Purdue asserts that Collegium infringes U.S. Patent No. 9,693,961, which covers improved oxycodone hydrochloride compositions, both by filing an NDA and by making and selling the now-approved Xtampza® ER oxycodone extended release capsules. This marks the latest in a series of lawsuits filed by Purdue alleging Xtampza® infringes Purdue patents.
According to an article published today by Law360, there have already been more patent cases filed in the District of Massachusetts this year than in all of 2016. This may be the result of the changes brought about to venue in patent cases by the Supreme Court’s TC Heartland decision, which limited venue in patent cases to districts in which a defendant corporation is incorporated or districts in which the defendant committed acts of infringement and has a regular and established place of business.

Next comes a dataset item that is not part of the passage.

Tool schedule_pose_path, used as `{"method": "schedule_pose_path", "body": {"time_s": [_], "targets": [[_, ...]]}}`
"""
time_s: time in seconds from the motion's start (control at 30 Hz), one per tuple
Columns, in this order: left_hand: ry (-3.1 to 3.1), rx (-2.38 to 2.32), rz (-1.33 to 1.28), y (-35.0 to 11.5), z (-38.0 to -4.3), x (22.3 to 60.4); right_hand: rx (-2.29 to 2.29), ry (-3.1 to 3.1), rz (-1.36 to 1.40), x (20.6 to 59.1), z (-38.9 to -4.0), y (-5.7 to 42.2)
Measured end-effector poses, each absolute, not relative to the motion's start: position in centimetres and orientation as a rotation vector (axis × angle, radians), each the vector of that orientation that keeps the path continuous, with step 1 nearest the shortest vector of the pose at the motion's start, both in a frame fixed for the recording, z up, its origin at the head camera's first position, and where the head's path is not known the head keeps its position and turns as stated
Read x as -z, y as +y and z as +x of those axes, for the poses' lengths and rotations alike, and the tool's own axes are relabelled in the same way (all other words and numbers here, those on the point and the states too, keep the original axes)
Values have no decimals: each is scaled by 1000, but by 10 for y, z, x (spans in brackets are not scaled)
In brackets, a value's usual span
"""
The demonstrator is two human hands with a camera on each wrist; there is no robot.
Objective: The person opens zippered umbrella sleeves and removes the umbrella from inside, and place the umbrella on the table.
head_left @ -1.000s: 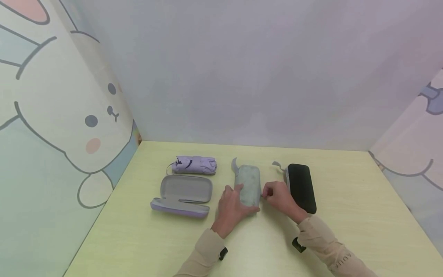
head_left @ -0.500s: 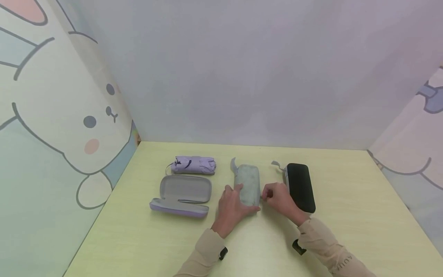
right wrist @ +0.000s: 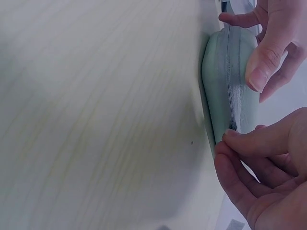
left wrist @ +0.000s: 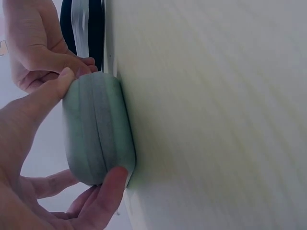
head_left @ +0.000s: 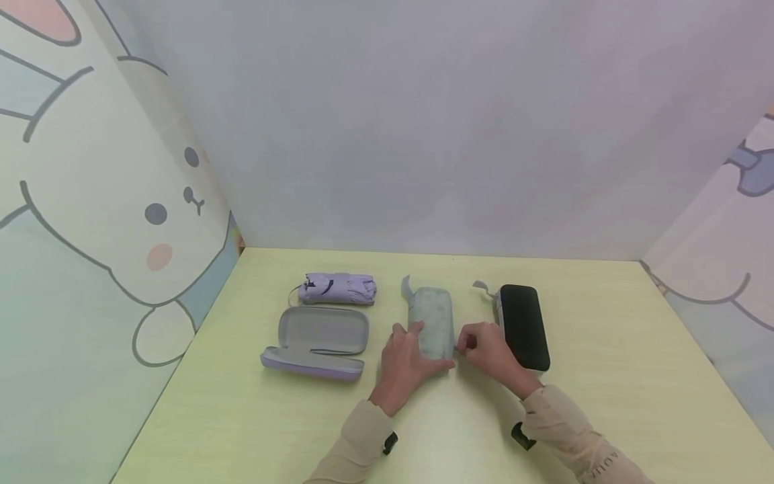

According to RPX, filings in the Eastern District of Texas – previously the busiest patent district by far – dropped from 57% of cases filed between January 1 and May 22, 2017 (the date TC Heartland issued) to 28% of all new filings in the nine weeks post-TC Heartland. While the sample sizes are small, this seems to point to a busier patent litigation practice for Massachusetts.
LovePop amended its complaint against PaperPop Cards, adding some new card designs to the allegations. LovePop originally filed suit in June, alleging copyright and trademark infringement relating to 3-D pop-up cards and videos promoting the cards. PaperPop moved to dismiss the copyright claims, on the basis that the complaint did not identify any allegedly protectable expression that is found in PaperPop’s cards, and fails to separate out the public domain elements that are not protectable under copyright law. Here is an exemplary comparison of each companies’ Hanukah card found in PaperPop’s motion to dismiss, with LovePop’s on the left and PaperPop’s on the right:
The motion to dismiss was denied as to certain card designs and otherwise taken under advisement.
LovePop was launched out of the Harvard Innovation Lab in 2014. The cards are beautiful – you can see one of the allegedly copied videos of a Christmas sleigh card being opened at LovePop’s website here.
Judge Zobel is presiding over another pre-emptive concert merchandise case, this one involving the performer Katy Perry. Blackout Merch claims the exclusive right to utilize Ms. Perry’s registered trademarks in connection with concert merchandise in North America, and seeks to prevent the sale of infringing merchandise at or around Boston’s TD Garden when Ms. Perry performs there on the 29th and 30th of September.